Prompt: Return the listing in full and exactly, but without a single picture.

Dataset section:
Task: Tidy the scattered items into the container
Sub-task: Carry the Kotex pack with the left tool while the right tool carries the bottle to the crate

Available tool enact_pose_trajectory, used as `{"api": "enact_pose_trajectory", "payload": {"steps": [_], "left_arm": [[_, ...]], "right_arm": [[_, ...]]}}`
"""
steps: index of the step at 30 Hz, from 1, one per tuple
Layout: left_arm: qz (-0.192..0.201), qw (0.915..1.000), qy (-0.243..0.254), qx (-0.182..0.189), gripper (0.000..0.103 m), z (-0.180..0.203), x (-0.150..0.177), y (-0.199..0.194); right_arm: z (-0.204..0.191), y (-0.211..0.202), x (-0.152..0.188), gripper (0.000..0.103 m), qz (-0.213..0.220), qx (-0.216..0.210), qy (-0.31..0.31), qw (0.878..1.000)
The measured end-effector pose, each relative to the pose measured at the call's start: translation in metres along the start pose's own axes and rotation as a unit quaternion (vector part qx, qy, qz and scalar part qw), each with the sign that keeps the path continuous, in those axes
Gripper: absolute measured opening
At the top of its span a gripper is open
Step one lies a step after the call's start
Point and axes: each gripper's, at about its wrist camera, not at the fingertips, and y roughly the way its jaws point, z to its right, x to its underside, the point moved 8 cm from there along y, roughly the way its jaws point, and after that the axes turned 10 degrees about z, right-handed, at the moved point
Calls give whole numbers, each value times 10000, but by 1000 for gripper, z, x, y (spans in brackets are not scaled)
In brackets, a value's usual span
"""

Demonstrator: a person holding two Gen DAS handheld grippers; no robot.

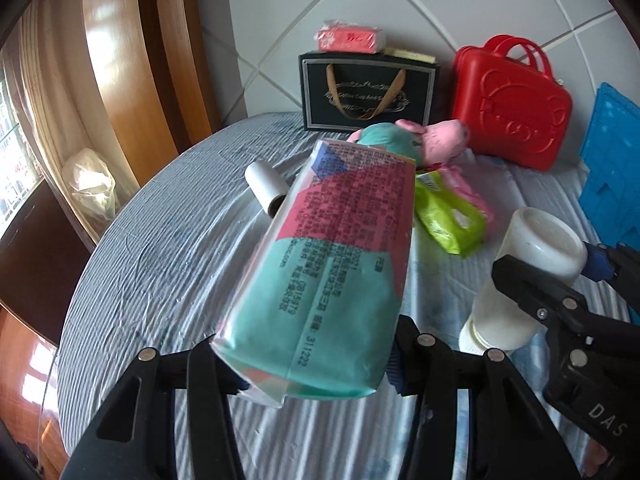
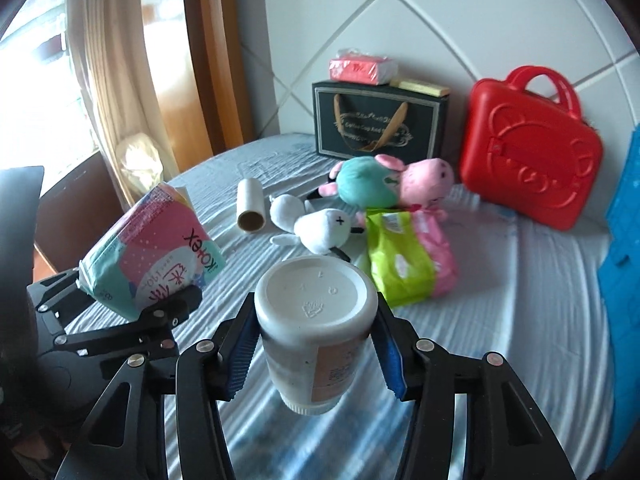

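While left gripper clamps the pad pack and right gripper clamps the jar, toys, roll, wipes remain mid-bed; nothing visibly binned yet.

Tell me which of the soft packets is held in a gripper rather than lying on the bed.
The teal and pink packet, clamped in the left gripper. The green packet and pink packet lie on the bed.

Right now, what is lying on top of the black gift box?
On the black gift box lie a red tissue pack and a flat yellowish item. The box's inside cannot be seen.
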Motion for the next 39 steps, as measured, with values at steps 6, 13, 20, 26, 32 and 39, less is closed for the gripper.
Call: {"api": "enact_pose_trajectory", "payload": {"steps": [6, 13, 20, 26, 32, 39], "left_arm": [[166, 9998, 47, 125, 48, 35, 0, -39], [507, 9953, 221, 800, 48, 87, -16, -83], [835, 9851, 366, 1458, 48, 158, -43, -128], [1312, 9726, 601, 1825, 48, 239, -73, -179], [1782, 9584, 575, 2154, 48, 365, -104, -239], [1430, 9587, 586, 2389, 48, 524, -107, -299]], "right_arm": [[19, -54, -1, 53, 240, 118, 2, 9996], [49, -123, -16, 53, 650, 821, 39, 9945], [96, -200, -37, 52, 1030, 1661, 103, 9807], [162, -286, -59, 52, 1662, 2198, 401, 9604], [255, -382, -66, 52, 2149, 2543, 393, 9421], [391, -458, -37, 52, 1891, 2722, 417, 9425]]}}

Task solution:
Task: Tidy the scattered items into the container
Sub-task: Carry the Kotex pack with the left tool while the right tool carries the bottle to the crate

Available tool enact_pose_trajectory, used as `{"api": "enact_pose_trajectory", "payload": {"steps": [_], "left_arm": [[_, ...]], "right_arm": [[_, ...]]}}`
"""
steps: index of the step at 30 Hz, from 1, one per tuple
Layout: left_arm: qz (-0.192..0.201), qw (0.915..1.000), qy (-0.243..0.254), qx (-0.182..0.189), gripper (0.000..0.103 m), z (-0.180..0.203), x (-0.150..0.177), y (-0.199..0.194); right_arm: z (-0.204..0.191), y (-0.211..0.202), x (-0.152..0.188), gripper (0.000..0.103 m), qz (-0.213..0.220), qx (-0.216..0.210), qy (-0.31..0.31), qw (0.878..1.000)
The measured end-effector pose, each relative to the pose measured at the call's start: translation in metres along the start pose's own axes and rotation as a unit quaternion (vector part qx, qy, qz and scalar part qw), each with the sign that keeps the path continuous, in those axes
Gripper: absolute measured opening
At the top of its span a gripper is open
Step one lies a step after the call's start
Point and axes: each gripper's, at about its wrist camera, not at the fingertips, and y roughly the way its jaws point, z to its right, x to its underside, the point moved 8 cm from there along y, roughly the way its jaws point, and after that the axes turned 10 degrees about z, right-handed, at the moved point
Calls give whole numbers, each value times 10000, but by 1000 for gripper, z, x, y (spans in brackets are not scaled)
In brackets, a value's usual span
"""

Demonstrator: a person holding two Gen DAS handheld grippers; no robot.


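While left gripper clamps the pad pack and right gripper clamps the jar, toys, roll, wipes remain mid-bed; nothing visibly binned yet.

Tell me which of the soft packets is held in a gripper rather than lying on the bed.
The teal and pink packet, clamped in the left gripper. The green packet and pink packet lie on the bed.

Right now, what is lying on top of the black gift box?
On the black gift box lie a red tissue pack and a flat yellowish item. The box's inside cannot be seen.
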Motion for the next 39 steps, as measured, with values at steps 6, 13, 20, 26, 32 and 39, less is closed for the gripper.
Call: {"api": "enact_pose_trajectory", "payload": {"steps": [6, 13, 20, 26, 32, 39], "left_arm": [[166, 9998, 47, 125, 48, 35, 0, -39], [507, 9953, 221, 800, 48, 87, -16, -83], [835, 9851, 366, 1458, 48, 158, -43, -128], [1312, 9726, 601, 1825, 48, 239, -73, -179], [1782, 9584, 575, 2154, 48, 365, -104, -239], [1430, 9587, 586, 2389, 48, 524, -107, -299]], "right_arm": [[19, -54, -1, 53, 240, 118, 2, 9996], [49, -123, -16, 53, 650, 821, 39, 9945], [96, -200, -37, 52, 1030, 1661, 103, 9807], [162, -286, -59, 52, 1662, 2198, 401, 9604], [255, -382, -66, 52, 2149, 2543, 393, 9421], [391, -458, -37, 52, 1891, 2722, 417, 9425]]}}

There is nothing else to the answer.